Exercise: Instruction for the data below: set down exactly the lines from the line with "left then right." to the line with "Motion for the", inclusive, and no others.

··· Dataset records

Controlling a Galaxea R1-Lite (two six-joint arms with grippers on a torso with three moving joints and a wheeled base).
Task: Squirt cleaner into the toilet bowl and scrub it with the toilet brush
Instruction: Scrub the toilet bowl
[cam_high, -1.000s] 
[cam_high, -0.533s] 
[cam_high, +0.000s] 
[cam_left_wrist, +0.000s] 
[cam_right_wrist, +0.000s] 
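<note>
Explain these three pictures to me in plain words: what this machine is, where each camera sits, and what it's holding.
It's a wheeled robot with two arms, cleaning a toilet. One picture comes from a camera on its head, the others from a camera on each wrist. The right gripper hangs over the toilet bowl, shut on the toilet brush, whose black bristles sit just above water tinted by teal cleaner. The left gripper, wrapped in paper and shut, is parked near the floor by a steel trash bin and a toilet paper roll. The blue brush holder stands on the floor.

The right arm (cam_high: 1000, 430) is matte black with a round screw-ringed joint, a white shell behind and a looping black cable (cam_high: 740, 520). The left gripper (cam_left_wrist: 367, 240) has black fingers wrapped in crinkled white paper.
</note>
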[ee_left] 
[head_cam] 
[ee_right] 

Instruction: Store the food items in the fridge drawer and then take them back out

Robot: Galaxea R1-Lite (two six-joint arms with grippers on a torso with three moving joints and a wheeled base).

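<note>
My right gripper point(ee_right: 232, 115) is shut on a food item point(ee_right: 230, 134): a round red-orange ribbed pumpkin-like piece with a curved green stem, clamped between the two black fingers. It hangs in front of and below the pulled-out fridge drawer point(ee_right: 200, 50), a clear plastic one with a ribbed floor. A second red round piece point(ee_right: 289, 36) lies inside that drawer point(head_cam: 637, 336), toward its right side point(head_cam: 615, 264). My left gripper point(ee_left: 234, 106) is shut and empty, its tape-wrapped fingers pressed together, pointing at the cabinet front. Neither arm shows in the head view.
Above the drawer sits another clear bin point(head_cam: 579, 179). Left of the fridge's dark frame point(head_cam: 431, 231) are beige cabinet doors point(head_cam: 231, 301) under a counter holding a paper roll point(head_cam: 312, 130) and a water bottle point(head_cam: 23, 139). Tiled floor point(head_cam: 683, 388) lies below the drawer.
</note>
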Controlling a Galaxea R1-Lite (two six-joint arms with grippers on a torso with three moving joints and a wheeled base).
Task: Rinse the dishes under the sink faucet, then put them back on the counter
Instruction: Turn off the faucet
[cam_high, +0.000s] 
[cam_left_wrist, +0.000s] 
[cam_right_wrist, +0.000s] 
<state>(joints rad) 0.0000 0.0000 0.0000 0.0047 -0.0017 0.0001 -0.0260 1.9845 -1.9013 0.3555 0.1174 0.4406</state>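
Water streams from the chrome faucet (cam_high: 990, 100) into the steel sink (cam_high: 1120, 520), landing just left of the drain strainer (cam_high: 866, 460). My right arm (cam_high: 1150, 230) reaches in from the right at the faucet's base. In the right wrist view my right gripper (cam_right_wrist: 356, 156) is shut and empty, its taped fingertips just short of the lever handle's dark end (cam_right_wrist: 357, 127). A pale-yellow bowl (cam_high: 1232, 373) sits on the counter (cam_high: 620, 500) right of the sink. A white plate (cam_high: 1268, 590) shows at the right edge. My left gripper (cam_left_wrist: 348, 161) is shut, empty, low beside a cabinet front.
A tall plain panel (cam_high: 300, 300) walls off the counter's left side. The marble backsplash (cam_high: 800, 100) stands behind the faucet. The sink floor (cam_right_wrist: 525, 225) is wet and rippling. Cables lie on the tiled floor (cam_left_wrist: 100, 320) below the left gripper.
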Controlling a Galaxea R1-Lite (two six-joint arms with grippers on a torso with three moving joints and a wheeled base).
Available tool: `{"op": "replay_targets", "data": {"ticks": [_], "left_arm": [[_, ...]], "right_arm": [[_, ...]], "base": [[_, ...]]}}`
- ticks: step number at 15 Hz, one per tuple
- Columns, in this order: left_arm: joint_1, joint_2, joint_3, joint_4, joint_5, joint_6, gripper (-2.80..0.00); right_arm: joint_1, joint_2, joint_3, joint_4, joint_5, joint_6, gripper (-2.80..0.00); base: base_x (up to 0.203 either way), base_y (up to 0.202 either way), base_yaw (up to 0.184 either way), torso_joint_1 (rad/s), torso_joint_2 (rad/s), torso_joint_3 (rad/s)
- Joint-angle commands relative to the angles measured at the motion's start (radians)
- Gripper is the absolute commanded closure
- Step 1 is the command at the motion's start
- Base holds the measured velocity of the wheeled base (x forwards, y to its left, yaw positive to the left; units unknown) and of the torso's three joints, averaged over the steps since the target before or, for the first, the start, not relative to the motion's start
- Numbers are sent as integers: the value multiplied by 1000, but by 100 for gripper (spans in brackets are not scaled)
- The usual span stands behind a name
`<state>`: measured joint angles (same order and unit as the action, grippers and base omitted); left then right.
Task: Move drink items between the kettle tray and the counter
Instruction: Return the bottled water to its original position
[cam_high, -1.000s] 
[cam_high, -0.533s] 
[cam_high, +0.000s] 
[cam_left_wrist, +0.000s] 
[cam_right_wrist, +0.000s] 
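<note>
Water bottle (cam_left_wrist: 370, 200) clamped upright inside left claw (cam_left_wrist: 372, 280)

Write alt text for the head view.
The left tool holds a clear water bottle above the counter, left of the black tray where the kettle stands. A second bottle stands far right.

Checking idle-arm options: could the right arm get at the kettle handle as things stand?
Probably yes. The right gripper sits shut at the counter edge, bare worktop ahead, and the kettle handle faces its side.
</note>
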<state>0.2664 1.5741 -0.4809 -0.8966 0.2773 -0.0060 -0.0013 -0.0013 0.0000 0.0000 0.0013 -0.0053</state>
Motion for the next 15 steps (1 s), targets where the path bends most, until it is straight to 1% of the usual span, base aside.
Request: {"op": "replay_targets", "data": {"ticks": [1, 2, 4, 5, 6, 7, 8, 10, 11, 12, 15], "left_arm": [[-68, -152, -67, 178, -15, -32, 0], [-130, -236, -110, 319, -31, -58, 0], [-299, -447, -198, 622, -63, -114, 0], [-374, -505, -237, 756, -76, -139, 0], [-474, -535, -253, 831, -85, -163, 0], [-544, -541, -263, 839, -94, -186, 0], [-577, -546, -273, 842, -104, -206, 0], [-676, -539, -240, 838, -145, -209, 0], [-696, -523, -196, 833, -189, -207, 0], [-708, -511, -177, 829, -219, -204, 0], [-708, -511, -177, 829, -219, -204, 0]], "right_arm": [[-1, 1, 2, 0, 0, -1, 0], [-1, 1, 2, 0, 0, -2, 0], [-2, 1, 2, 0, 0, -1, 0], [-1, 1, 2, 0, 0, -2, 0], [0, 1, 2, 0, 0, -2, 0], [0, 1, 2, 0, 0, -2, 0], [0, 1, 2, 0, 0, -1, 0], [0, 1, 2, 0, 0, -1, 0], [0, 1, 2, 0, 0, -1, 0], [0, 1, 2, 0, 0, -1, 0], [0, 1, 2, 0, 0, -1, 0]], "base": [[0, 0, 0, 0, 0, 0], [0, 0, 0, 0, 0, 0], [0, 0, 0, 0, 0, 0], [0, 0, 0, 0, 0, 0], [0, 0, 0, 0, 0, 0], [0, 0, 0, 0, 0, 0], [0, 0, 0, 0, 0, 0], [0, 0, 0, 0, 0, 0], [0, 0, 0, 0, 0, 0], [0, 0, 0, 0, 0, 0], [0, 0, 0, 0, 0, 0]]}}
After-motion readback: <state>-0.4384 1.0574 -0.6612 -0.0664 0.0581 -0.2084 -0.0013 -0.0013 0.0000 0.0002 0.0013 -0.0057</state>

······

Result of this exercise:
`<state>`: measured joint angles (same order and unit as the action, grippers and base omitted); left then right.
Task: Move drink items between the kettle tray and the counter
Instruction: Return the bottled water to its original position
[cam_high, -1.000s] 
[cam_high, -0.533s] 
[cam_high, +0.000s] 
[cam_left_wrist, +0.000s] 
[cam_right_wrist, +0.000s] 
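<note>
Water bottle (cam_left_wrist: 370, 200) clamped upright inside left claw (cam_left_wrist: 372, 280)

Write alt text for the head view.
The left tool holds a clear water bottle above the counter, left of the black tray where the kettle stands. A second bottle stands far right.

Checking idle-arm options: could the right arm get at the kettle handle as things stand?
Probably yes. The right gripper sits shut at the counter edge, bare worktop ahead, and the kettle handle faces its side.
</note>
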<state>0.2664 1.5741 -0.4809 -0.8966 0.2773 -0.0060 -0.0013 -0.0013 0.0000 0.0000 0.0013 -0.0053</state>
Motion for the next 15 steps (1 s), targets where the path bends most, until it is straight to 1% of the usual span, base aside.

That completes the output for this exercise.